Work to be completed:
Exactly as written, retype the listing below, omitting the pictures.

Supplied records:
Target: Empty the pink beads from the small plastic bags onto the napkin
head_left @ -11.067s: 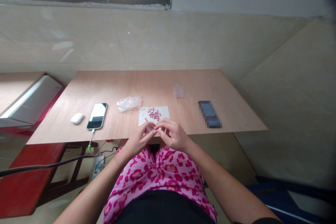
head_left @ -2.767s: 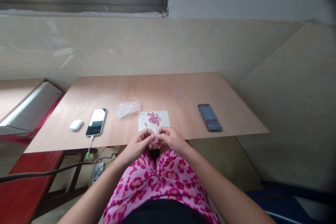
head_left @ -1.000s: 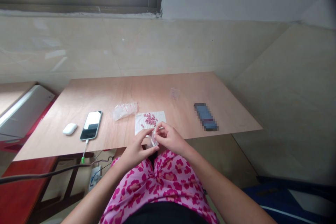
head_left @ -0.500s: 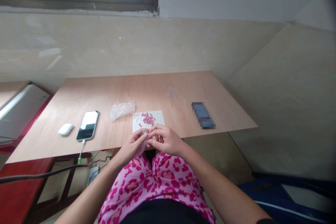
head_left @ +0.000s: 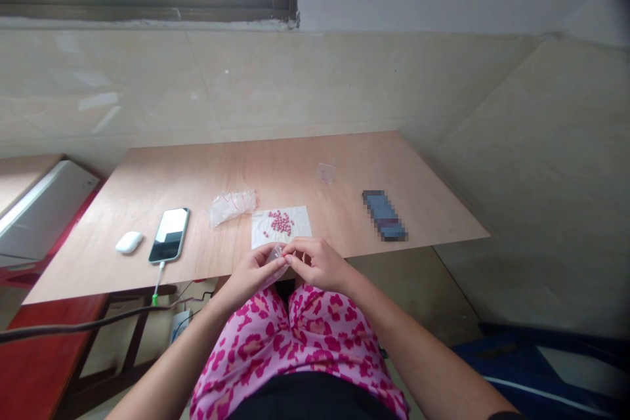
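Note:
My left hand (head_left: pixel 256 271) is closed on a small clear plastic bag (head_left: pixel 277 252), its thumb lying along the bag. My right hand (head_left: pixel 315 264) meets it there, thumb and fingers pinched together at the bag's mouth; a tiny reddish spot shows at the fingertips, too small to name. Just beyond both hands lies a white sheet (head_left: pixel 260 222) with a loose pile of small red beads (head_left: pixel 281 223) on it, a few apart from the rest. Both hands are at the table's front edge, above my lap.
A larger clear bag (head_left: pixel 231 208) lies left of the sheet, and a small clear bag (head_left: pixel 326 173) lies farther back. A phone on a cable (head_left: pixel 168 236) and a white earbud case (head_left: pixel 129 243) are at left. A dark, pixelated device (head_left: pixel 384 215) rests at right on the wooden table (head_left: pixel 433 210).
My right fingers have closed in tighter at the bag's mouth, and the bag shows more between the hands. The whole view has shifted slightly; the things on the table stay put.

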Tool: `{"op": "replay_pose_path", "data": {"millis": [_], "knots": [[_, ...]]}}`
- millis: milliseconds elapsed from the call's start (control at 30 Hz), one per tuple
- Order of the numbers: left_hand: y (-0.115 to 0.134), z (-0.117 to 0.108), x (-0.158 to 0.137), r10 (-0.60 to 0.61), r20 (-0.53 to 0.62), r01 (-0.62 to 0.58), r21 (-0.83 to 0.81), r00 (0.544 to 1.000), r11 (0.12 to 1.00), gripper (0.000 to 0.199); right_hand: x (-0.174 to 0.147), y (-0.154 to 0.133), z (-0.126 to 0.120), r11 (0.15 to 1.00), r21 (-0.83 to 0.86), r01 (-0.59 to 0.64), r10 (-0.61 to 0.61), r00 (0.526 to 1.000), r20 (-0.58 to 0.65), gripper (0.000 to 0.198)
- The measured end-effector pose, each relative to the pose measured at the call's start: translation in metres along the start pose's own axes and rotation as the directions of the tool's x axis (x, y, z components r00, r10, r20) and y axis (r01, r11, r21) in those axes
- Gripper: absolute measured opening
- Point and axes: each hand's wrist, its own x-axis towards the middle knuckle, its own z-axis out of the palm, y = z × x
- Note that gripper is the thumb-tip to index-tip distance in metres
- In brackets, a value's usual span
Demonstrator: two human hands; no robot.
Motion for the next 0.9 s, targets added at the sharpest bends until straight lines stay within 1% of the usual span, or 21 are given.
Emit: {"op": "replay_pose_path", "data": {"millis": [67,100,200,267,333,467,567,667,767,833,900], "knots": [[0.001,0.000,0.000,0.110,-0.009,-0.107,0.161,0.994,0.981,0.035,-0.001,0.002,0.001,0.999,0.008,-0.038,0.037,0.998,0.044,0.020],[0.002,-0.001,0.000,0.155,-0.020,-0.146,0.236,0.988,0.961,0.034,-0.002,0.003,0.002,0.998,0.015,-0.062,0.061,0.995,0.076,0.025],[0.000,-0.002,0.000,0.224,-0.051,-0.187,0.391,0.973,0.901,0.033,-0.004,0.003,0.003,0.996,0.014,-0.091,0.088,0.984,0.154,0.045],[-0.002,-0.003,0.000,0.227,-0.048,-0.183,0.443,0.973,0.878,0.033,-0.005,0.001,0.003,0.997,0.001,-0.081,0.080,0.982,0.171,0.055],[-0.003,-0.004,0.001,0.212,-0.038,-0.171,0.461,0.977,0.871,0.032,-0.005,-0.001,0.003,0.997,-0.017,-0.075,0.077,0.981,0.177,0.060],[-0.003,-0.008,0.001,0.157,-0.024,-0.125,0.497,0.987,0.859,0.030,-0.004,-0.002,0.003,0.994,-0.073,-0.084,0.098,0.973,0.210,0.062],[-0.001,-0.011,0.001,0.162,0.014,-0.145,0.525,0.987,0.839,0.030,-0.004,0.001,0.004,0.991,-0.084,-0.100,0.116,0.970,0.215,0.062],[-0.001,-0.014,-0.001,0.177,0.029,-0.162,0.567,0.984,0.808,0.034,-0.004,0.004,0.005,0.991,-0.032,-0.127,0.130,0.971,0.199,0.061],[-0.002,-0.018,-0.001,0.180,-0.031,-0.123,0.617,0.983,0.778,0.038,-0.003,0.007,0.005,0.986,0.079,-0.145,0.133,0.980,0.147,0.056],[-0.003,-0.025,0.000,0.195,-0.071,-0.102,0.651,0.978,0.752,0.044,-0.001,0.011,0.004,0.979,0.147,-0.142,0.136,0.989,0.054,0.045],[-0.004,-0.033,0.002,0.224,-0.107,-0.088,0.696,0.969,0.713,0.048,0.003,0.018,0.002,0.968,0.201,-0.148,0.165,0.983,-0.074,0.031]]}}
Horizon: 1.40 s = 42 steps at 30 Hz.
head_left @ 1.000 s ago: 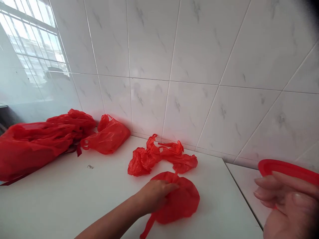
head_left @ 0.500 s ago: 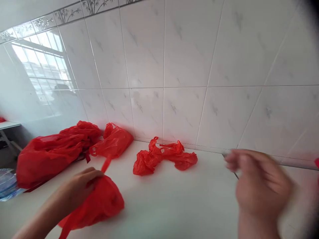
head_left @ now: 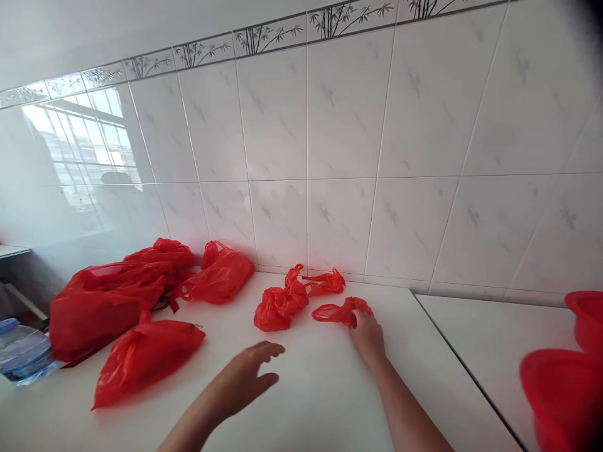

Written reply:
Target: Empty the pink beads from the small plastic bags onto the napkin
head_left @ -11.067s: 
head_left @ -2.767s: 
head_left @ -1.000s: 
head_left @ -0.500s: 
head_left @ +0.000s: 
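Note:
My left hand (head_left: pixel 256 271) is closed on a small clear plastic bag (head_left: pixel 277 252), its thumb lying along the bag. My right hand (head_left: pixel 315 264) meets it there, thumb and fingers pinched together at the bag's mouth; a tiny reddish spot shows at the fingertips, too small to name. Just beyond both hands lies a white sheet (head_left: pixel 260 222) with a loose pile of small red beads (head_left: pixel 281 223) on it, a few apart from the rest. Both hands are at the table's front edge, above my lap.
A larger clear bag (head_left: pixel 231 208) lies left of the sheet, and a small clear bag (head_left: pixel 326 173) lies farther back. A phone on a cable (head_left: pixel 168 236) and a white earbud case (head_left: pixel 129 243) are at left. A dark, pixelated device (head_left: pixel 384 215) rests at right on the wooden table (head_left: pixel 433 210).
My right fingers have closed in tighter at the bag's mouth, and the bag shows more between the hands. The whole view has shifted slightly; the things on the table stay put.
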
Tool: `{"op": "replay_pose_path", "data": {"millis": [_], "knots": [[_, ...]]}}`
- millis: milliseconds elapsed from the call's start (control at 30 Hz), one per tuple
- Order of the numbers: left_hand: y (-0.115 to 0.134), z (-0.117 to 0.108), x (-0.158 to 0.137), r10 (-0.60 to 0.61), r20 (-0.53 to 0.62), r01 (-0.62 to 0.58), r21 (-0.83 to 0.81), r00 (0.544 to 1.000), r11 (0.12 to 1.00), gripper (0.000 to 0.199); right_hand: x (-0.174 to 0.147), y (-0.154 to 0.133), z (-0.126 to 0.120), r11 (0.15 to 1.00), r21 (-0.83 to 0.86), r01 (-0.59 to 0.64), r10 (-0.61 to 0.61), r00 (0.526 to 1.000), r20 (-0.58 to 0.65), gripper (0.000 to 0.198)
- The measured end-effector pose, each relative to the pose measured at the call's start: translation in metres along the start pose's own axes and rotation as the directions of the tool's x axis (x, y, z components r00, r10, r20) and y axis (r01, r11, r21) in those axes
- Gripper: absolute measured opening
- Point and axes: each hand's wrist, its own x-axis towards the middle knuckle, its own z-axis out of the palm, y = z × x
- Note that gripper is the thumb-tip to index-tip distance in metres
- In brackets, a value's usual span
Demonstrator: two human hands; no robot.
Motion for the next 0.9 s, targets added at the sharpest bends until straight lines stay within 1% of the usual span, or 21 are given.
Emit: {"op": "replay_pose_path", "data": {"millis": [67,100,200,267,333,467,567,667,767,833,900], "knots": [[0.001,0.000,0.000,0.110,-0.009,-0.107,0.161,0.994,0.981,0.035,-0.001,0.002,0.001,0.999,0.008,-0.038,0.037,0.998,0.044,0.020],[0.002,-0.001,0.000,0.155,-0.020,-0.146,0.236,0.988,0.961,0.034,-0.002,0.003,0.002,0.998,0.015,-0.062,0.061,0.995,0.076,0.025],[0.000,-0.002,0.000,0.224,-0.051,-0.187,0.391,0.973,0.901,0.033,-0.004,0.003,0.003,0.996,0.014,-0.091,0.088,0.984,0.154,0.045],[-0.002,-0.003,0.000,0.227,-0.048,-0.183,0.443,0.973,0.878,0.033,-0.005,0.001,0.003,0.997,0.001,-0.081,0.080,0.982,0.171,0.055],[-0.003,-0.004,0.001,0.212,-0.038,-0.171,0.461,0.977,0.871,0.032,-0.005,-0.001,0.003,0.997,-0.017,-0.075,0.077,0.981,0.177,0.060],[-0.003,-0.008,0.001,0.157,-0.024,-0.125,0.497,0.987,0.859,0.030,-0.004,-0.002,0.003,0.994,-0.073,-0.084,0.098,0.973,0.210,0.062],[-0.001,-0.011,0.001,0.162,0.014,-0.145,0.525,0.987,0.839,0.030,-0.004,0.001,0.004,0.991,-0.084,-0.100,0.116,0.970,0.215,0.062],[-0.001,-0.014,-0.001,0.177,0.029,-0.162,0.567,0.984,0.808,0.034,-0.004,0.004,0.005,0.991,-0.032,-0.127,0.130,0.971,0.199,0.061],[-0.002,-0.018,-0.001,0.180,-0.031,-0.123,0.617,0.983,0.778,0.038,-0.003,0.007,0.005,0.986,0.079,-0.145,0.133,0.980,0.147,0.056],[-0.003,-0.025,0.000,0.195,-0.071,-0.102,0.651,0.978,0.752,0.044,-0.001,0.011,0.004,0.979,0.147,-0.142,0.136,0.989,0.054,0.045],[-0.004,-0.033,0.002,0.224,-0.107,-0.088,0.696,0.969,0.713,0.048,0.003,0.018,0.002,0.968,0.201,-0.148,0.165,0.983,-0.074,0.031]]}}
Horizon: 1.40 s = 42 steps at 30 Hz.
head_left @ 1.000 s ago: 
head_left @ 0.500 s ago: 
head_left @ now: 

Here the answer is complete.